I think we need more information.  I read over the [2] and [3] threads
and the spec.  It _seems like_ the intent in the spec is to expose the
underlying SCSI WRITE SAME command over NFS, but at least one other
response in this thread has been to design an all-singing, all-dancing
superset that can write arbitrary sized blocks to arbitrary locations
in every file on every filesystem, and I think we're going to design
ourselves into an awful implementation if we do that.

Can we confirm with the people who actually want to use this that all
they really want is to be able to do WRITE SAME as if they were on a
local disc, and then we can implement that in a matter of weeks instead
of taking a trip via Uranus.

IME it's been very difficult to get such requesters to provide the
detail we need to build to their requirements. Providing them with a
limited prototype and letting them comment is likely the fastest way to
converge on something useful. Press the Easy Button, then evolve.

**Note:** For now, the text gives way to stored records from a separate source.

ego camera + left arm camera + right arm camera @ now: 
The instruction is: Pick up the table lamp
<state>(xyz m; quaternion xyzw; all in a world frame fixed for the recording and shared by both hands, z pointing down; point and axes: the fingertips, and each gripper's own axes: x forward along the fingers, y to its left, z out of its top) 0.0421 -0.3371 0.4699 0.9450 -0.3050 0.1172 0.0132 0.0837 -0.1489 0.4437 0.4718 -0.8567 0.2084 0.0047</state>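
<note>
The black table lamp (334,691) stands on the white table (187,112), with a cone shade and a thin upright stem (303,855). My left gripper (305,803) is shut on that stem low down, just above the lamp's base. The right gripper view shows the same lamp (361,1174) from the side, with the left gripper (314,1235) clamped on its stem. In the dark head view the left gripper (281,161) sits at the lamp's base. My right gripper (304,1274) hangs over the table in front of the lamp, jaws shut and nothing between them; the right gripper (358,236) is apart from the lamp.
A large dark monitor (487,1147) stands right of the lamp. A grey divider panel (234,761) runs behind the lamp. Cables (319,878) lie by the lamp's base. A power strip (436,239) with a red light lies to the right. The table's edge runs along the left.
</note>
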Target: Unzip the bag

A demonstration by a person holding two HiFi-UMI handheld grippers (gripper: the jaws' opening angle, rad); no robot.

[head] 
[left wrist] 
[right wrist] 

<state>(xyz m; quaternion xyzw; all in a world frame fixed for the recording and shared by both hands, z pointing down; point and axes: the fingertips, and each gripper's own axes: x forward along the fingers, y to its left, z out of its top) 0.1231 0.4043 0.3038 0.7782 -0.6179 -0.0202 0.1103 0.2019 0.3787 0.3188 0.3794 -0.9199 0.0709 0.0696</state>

Trond has suggested starting with clone_file_range, providing it with a
pattern and then have the VFS or file system fill exponentially larger
segments of the file by replicating that pattern. The question is
whether to let consumers simply use that API as it is, or shall we
provide some kind of generic infrastructure over that that provides
segment replication?

With my NFSD hat on, I would prefer to have the file version of "write
same" implemented outside of the NFS stack so that other consumers can
benefit from using the very same implementation. NFSD (and the NFS
client) should simply act as a conduit for these requests via the
NFSv4.2 WRITE_SAME operation.

I kinda like Dave's ideas too. Enabling offload will be critical to
making this feature efficient and thus valuable.

So I have some experience with designing an API like this one which may
prove either relevant or misleading.

We have bzero() and memset().  If you want to fill with a larger pattern
than a single byte, POSIX does not provide.  Various people have proposed
extensions, eg
https://github.com/ajkaijanaho/publib/blob/master/strutil/memfill.c

But what people really want is the ability to use the x86 rep
movsw/movsl/movsq instructions.  And so in Linux we now have
memset16/memset32/memset64/memset_l/memset_p which will map to one
of those hardware calls.  Sure, we could implement memfill() and then
specialcase 2/4/8 byte implementations, but nobody actually wants to
use that.

So what API actually makes sense to provide?  I suggest an ioctl,
implemented at the VFS layer:

struct write_same {
	loff_t pos;	/* Where to start writing */
	size_t len;	/* Length of memory pointed to by buf */
	char *buf;	/* Pattern to fill with */
};

ioctl(fd, FIWRITESAME, struct write_same *arg)

This might be a controversial opinion, but a new ioctl() seems OK to me.

'pos' must be block size aligned.
'len' must be a power of two, or 0.  If 0, fill with zeroes.
If len is shorter than the block size of the file, the kernel
replicates the pattern in 'buf' within the single block.  If len
is larger than block size, we're doing a multi-block WRITE_SAME.

NFS WRITE_SAME has no alignment restrictions that I'm aware of. Also, I
think it allows the pattern to comb through a file, writing, say, every
other byte, and leaving the unwritten bytes unchanged.

Win32-API has a similar facility with no alignment restrictions and the
ability to comb; in addition it does not seem to set a limit on the size
of the pattern.

So, if we start with a simple struct write_same, I would say we want to
provide some API extensibility guarantees, or simply agree that this
form of the API will exist only in prototype.

Fwiw, use cases here are typically databases that want to quickly
initialize files that will store tables. The head and tail of each
ADB are sentinels for detecting torn writes, and the middle
segment is typically zeroes or a poison pattern.

We can implement this for block devices and any filesystem that
cares.  The kernel will have to shoot down any page cache, just
like for PUNCH_HOLE and similar.

For a prototype, we can implement this in the NFS client, then hoist it
to the VFS once the users have actually agreed this serves their needs.

To be clear, NFSD also needs to do handle WRITE_SAME. Would the
prototype server handle that using clone_file_range ?

--
Chuck Lever